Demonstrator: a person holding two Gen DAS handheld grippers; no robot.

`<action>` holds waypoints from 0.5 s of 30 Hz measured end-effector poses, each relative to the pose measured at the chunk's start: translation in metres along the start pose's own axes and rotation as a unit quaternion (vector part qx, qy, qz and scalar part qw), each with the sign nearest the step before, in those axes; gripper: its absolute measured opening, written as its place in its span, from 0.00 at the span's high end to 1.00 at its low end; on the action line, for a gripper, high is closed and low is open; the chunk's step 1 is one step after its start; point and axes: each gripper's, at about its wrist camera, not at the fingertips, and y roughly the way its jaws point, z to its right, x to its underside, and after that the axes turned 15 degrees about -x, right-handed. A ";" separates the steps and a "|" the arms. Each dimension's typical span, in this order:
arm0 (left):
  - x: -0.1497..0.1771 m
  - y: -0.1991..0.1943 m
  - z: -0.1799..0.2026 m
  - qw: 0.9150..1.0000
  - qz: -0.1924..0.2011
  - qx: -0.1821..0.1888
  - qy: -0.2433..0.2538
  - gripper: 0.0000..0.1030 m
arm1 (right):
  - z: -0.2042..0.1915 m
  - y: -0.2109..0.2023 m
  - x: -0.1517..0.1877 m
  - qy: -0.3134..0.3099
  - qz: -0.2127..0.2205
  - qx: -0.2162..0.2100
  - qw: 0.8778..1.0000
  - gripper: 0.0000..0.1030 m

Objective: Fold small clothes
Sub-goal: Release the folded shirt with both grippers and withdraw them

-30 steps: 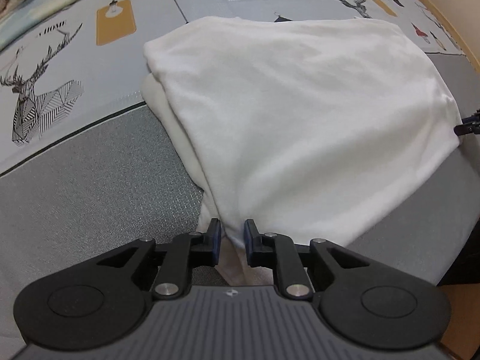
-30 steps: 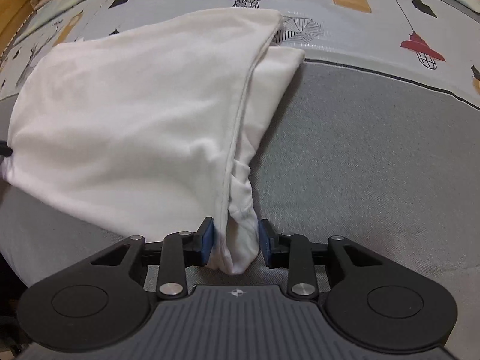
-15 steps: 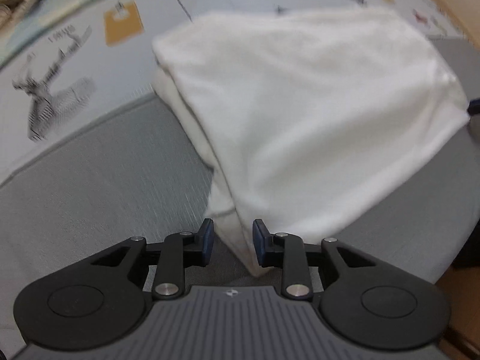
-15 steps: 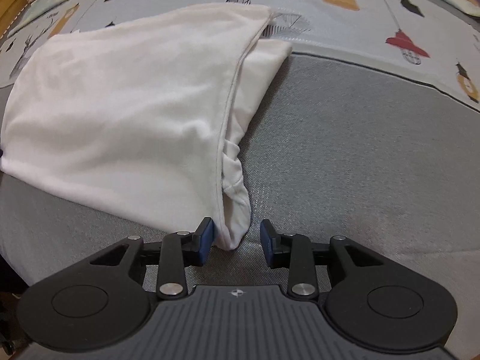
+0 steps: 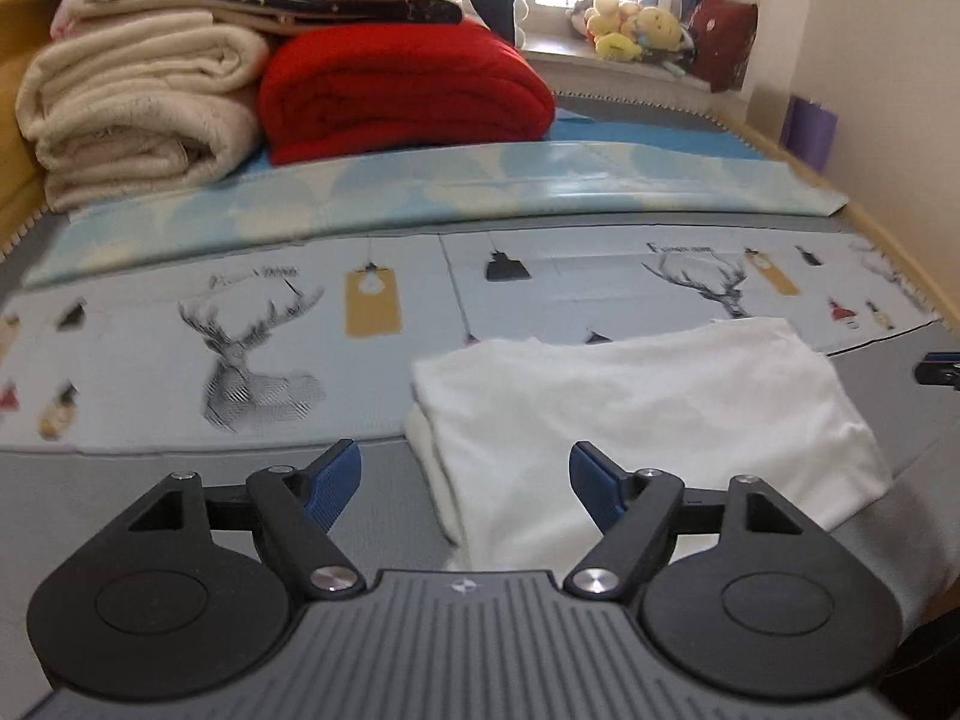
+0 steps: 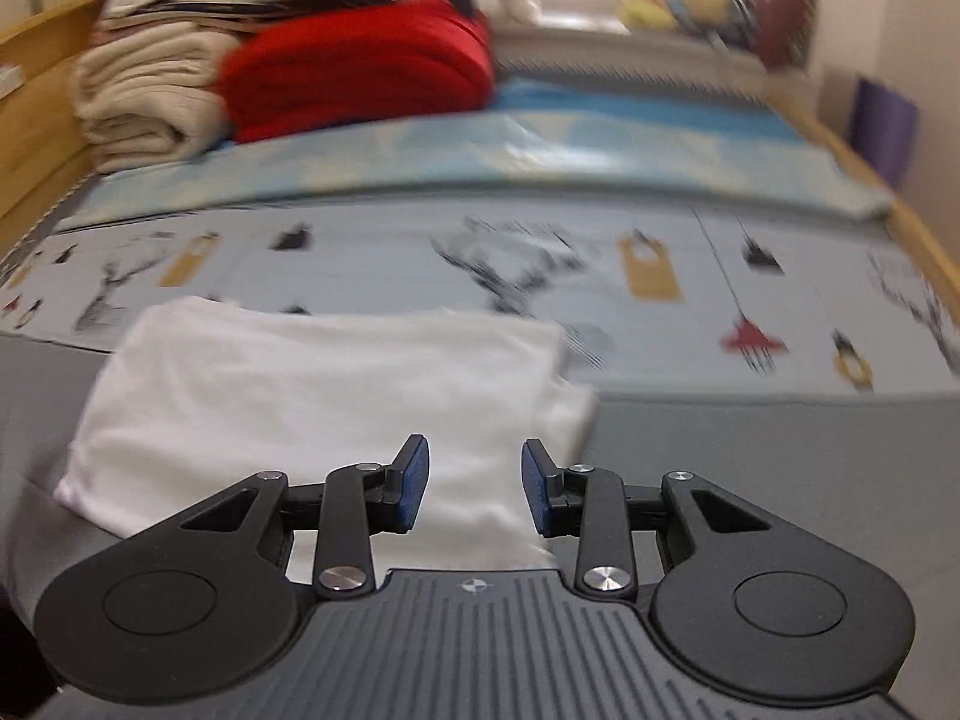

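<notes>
1. The soft white cotton garment [image 5: 648,414] lies folded into a rough rectangle on the grey woven mat [image 5: 150,474], near its front edge; this fold looks finished (maybe another remains).
2. The left gripper [image 5: 465,474] has just been opening and holds nothing.
3. The right gripper [image 6: 474,492] is partly open, empty.

We look forward and slightly down along each hand-held gripper, raised above the bed. The left view sits left of the folded white cloth [image 5: 648,414], the right view right of it [image 6: 336,396]; both share it and the red blanket [image 5: 402,90] [image 6: 360,60] beyond.
</notes>
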 end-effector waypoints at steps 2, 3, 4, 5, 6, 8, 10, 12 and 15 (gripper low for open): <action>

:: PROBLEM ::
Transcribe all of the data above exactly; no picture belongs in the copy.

:: WRITTEN RESPONSE ::
Demonstrator: a person holding two Gen DAS handheld grippers; no robot.

`<action>` holds waypoints from 0.5 s of 30 Hz measured end-effector poses, each relative to the pose measured at the chunk's start: translation in metres along the start pose's own axes and rotation as a unit quaternion (vector part qx, qy, qz and scalar part qw), each with the sign nearest the step before, in those axes; gripper: its absolute measured opening, written as its place in its span, from 0.00 at the span's high end to 1.00 at its low end; on the action line, for a gripper, high is closed and low is open; the chunk's step 1 is one step after its start; point and axes: each gripper's, at about its wrist camera, not at the fingertips, and y roughly the way its jaws point, z to its right, x to its underside, and after that the axes turned 15 degrees about -x, right-handed. A ";" separates the steps and a "|" the arms. Each dimension's typical span, in this order:
arm0 (left):
  - x: -0.1497..0.1771 m
  - y: -0.1991..0.1943 m
  - z: -0.1799..0.2026 m
  - qw: 0.9150..1.0000
  - qz: -0.1924..0.2011
  - qx: -0.1821..0.1888
  - qy: -0.2433..0.2538
  - gripper: 0.0000..0.1030 m
arm1 (right):
  - z: -0.2042..0.1915 m
  - y: -0.2109..0.2023 m
  - x: -0.1517..0.1877 m
  - qy: -0.3134..0.3099
  - qz: -0.2127..0.2205
  - qx: -0.2162..0.2100
  - qw: 0.8778..1.0000
  - gripper: 0.0000..0.1030 m

Objective: Fold small clothes
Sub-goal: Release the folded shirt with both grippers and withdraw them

-30 steps: 
-30 steps: 
-15 steps: 
-15 steps: 
+0 steps: 
+0 steps: 

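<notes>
1. The soft white cotton garment [image 5: 648,414] lies folded into a rough rectangle on the grey woven mat [image 5: 150,474], near its front edge; this fold looks finished (maybe another remains).
2. The left gripper [image 5: 465,474] has just been opening and holds nothing.
3. The right gripper [image 6: 474,492] is partly open, empty.

We look forward and slightly down along each hand-held gripper, raised above the bed. The left view sits left of the folded white cloth [image 5: 648,414], the right view right of it [image 6: 336,396]; both share it and the red blanket [image 5: 402,90] [image 6: 360,60] beyond.
</notes>
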 end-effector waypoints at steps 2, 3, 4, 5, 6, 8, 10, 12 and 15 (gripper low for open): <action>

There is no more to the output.